== What you will do ==
Across all entries below, how many lines include "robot"? Answer with the number alone.

··· Excerpted data

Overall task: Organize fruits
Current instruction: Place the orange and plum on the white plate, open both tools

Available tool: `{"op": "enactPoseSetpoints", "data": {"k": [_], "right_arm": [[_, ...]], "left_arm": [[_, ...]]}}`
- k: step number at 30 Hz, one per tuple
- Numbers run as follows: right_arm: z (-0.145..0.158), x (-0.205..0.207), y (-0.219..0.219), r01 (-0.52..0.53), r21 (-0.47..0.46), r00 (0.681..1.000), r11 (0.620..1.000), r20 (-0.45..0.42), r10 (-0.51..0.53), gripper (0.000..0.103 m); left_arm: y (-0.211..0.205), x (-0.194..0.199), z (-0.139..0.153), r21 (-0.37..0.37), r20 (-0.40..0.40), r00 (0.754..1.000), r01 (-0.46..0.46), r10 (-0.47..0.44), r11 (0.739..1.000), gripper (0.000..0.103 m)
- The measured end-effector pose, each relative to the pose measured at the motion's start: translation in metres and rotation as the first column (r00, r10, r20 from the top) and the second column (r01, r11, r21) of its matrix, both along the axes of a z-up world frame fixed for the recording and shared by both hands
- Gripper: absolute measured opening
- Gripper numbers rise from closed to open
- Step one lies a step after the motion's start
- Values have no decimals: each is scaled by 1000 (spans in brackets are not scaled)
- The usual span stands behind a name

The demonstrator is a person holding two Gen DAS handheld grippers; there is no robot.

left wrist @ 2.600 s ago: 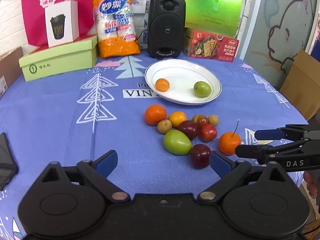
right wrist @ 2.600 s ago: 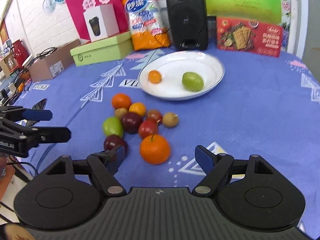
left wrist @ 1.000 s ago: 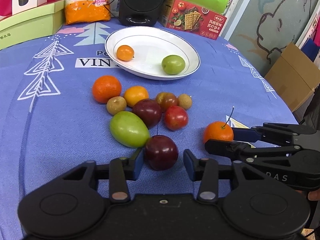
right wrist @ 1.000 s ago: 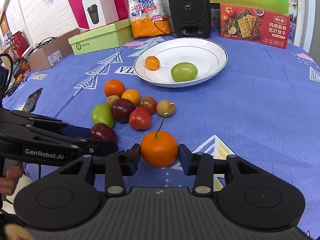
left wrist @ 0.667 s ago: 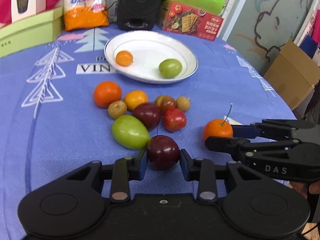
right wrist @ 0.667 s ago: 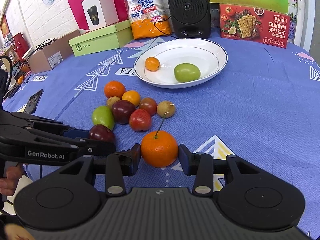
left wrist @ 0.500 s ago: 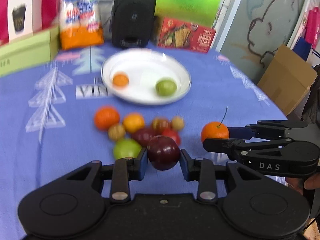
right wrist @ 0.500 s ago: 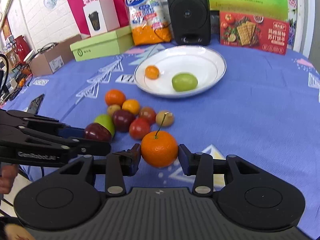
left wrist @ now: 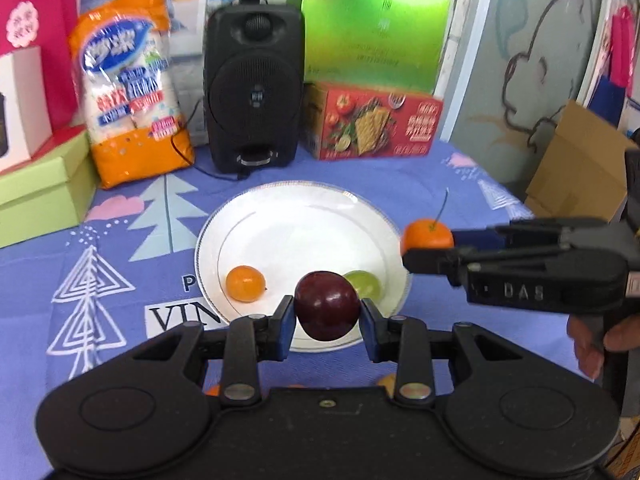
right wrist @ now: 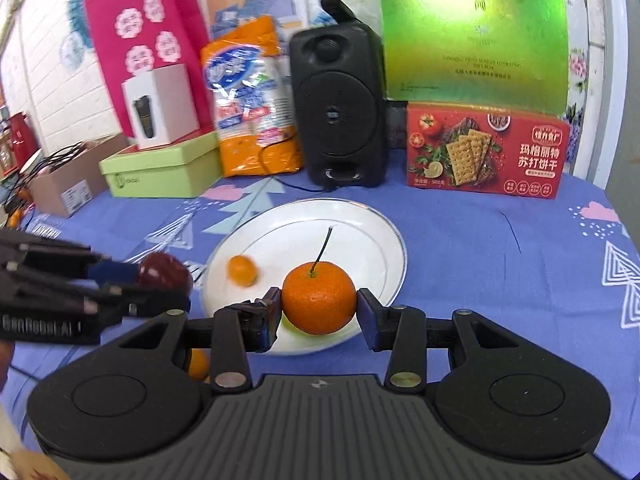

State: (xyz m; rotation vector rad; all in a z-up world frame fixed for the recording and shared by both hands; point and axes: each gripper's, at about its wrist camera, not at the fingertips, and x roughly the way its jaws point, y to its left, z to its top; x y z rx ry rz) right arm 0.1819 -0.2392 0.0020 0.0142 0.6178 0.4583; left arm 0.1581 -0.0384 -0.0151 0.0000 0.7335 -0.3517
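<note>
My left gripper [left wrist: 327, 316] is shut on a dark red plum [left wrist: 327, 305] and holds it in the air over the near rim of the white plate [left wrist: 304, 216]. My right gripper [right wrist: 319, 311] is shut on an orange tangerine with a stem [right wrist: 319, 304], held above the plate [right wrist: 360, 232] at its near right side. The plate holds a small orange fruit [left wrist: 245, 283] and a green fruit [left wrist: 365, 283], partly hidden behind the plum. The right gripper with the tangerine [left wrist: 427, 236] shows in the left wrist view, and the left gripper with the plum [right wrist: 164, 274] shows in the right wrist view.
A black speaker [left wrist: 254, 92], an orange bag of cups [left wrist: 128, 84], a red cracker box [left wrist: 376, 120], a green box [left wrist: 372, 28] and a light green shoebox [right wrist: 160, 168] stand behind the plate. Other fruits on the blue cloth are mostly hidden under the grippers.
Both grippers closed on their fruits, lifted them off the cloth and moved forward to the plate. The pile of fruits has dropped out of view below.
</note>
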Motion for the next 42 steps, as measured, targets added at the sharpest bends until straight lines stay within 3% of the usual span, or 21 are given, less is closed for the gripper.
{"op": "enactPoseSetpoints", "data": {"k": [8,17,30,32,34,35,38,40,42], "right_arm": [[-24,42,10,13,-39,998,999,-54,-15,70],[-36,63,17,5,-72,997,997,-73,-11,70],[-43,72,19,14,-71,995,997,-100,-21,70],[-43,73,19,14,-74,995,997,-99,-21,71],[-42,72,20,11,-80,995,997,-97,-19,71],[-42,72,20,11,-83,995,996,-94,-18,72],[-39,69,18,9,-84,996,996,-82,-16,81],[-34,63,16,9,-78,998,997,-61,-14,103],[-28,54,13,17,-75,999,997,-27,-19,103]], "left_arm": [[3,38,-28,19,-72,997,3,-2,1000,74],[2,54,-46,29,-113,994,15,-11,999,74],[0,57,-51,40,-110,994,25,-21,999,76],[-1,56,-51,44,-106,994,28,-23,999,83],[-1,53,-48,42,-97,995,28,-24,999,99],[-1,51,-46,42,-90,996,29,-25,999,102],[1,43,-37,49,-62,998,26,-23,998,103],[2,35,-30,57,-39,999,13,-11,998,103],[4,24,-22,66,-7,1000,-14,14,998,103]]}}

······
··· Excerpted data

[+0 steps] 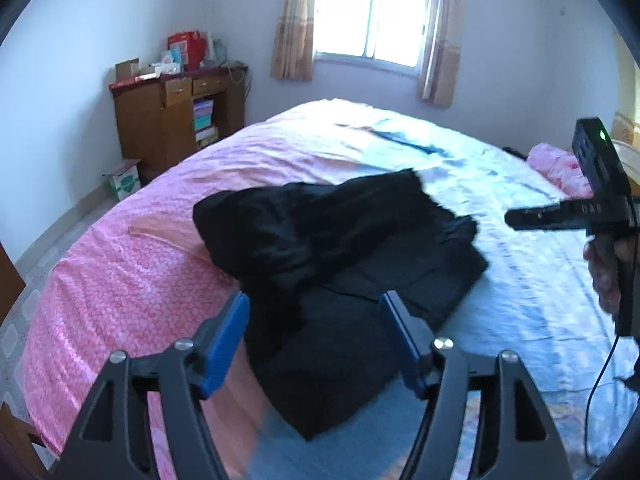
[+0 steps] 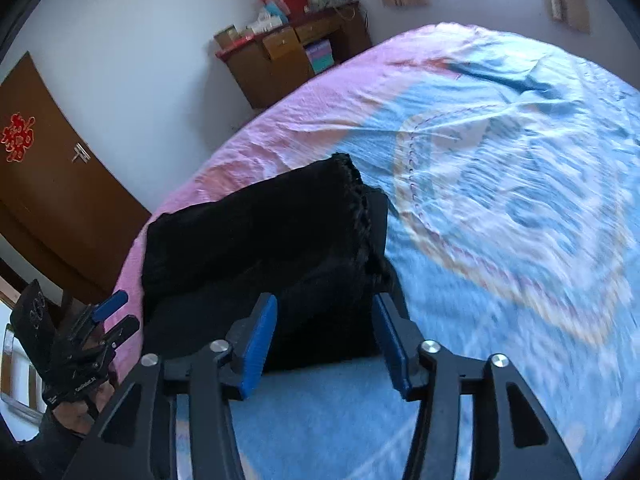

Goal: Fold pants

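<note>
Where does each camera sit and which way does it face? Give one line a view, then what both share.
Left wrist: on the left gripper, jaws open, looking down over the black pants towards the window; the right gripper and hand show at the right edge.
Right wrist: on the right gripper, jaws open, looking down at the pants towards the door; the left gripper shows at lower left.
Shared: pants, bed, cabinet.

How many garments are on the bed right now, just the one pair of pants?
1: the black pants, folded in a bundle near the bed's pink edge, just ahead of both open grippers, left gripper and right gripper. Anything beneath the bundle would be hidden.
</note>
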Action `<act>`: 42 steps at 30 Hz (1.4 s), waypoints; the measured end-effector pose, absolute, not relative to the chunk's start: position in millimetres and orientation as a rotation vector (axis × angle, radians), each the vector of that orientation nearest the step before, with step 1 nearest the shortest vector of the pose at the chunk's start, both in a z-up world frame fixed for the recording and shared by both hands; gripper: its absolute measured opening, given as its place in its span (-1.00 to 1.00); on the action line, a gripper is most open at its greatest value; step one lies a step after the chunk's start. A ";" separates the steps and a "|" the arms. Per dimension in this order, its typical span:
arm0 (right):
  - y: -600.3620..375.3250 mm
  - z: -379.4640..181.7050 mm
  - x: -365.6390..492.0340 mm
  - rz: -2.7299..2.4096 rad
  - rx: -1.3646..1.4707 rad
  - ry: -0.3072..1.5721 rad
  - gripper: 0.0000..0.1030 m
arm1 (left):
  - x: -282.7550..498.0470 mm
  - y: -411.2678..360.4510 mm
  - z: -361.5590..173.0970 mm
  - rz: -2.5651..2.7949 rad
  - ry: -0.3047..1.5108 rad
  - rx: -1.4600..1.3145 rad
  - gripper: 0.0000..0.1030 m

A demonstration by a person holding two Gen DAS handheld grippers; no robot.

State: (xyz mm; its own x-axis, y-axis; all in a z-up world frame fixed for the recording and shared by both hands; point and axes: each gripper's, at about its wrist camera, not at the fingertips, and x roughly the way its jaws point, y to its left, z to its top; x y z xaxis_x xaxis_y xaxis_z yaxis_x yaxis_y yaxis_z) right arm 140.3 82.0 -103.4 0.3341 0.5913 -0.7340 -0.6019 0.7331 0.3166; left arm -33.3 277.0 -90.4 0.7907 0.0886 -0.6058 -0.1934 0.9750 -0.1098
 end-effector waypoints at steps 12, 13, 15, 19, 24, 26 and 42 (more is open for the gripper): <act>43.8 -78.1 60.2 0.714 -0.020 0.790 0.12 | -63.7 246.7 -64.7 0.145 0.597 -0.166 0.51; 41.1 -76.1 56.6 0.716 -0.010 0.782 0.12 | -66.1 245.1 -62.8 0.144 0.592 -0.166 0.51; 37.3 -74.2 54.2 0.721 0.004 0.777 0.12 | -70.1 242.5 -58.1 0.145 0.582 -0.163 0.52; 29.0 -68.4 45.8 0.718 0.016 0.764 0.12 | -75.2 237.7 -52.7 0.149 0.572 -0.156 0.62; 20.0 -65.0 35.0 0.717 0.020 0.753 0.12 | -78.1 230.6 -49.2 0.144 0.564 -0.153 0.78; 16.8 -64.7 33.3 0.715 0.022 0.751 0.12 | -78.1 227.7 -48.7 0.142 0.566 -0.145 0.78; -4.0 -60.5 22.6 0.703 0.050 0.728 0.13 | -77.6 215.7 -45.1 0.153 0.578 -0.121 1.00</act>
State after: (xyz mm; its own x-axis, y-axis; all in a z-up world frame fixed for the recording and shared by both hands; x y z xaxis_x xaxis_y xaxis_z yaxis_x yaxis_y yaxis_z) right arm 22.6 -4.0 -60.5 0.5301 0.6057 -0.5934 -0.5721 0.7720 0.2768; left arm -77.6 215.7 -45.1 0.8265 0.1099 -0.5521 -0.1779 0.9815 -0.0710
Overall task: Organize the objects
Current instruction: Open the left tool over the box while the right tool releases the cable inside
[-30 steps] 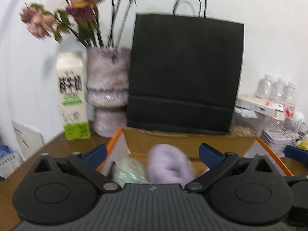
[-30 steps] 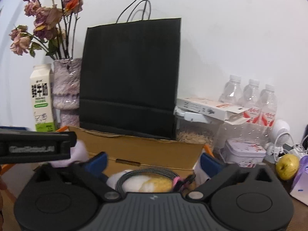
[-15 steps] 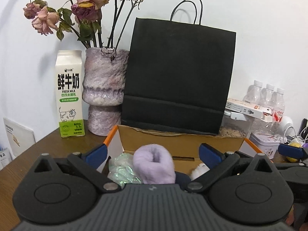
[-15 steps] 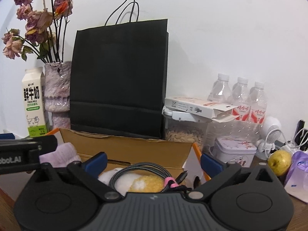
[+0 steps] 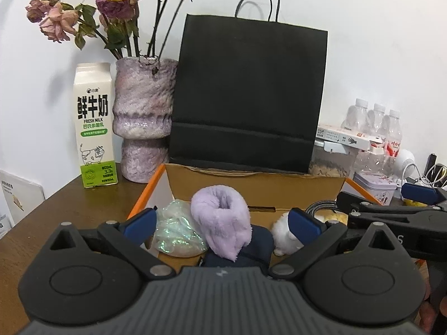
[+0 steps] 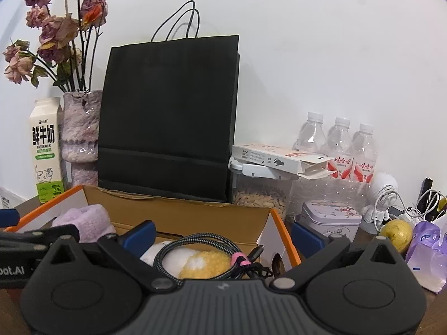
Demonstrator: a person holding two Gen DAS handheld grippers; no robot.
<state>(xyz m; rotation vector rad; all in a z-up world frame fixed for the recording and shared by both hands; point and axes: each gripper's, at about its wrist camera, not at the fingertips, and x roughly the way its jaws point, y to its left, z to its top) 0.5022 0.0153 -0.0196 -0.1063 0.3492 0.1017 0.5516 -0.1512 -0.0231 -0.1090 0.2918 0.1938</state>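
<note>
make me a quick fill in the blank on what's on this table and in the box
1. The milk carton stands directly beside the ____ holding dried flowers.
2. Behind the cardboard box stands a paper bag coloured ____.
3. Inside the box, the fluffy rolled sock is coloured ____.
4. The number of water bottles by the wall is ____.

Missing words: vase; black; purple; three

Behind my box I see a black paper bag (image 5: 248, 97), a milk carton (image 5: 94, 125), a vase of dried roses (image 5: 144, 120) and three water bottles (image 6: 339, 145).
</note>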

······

== Written solution ==
3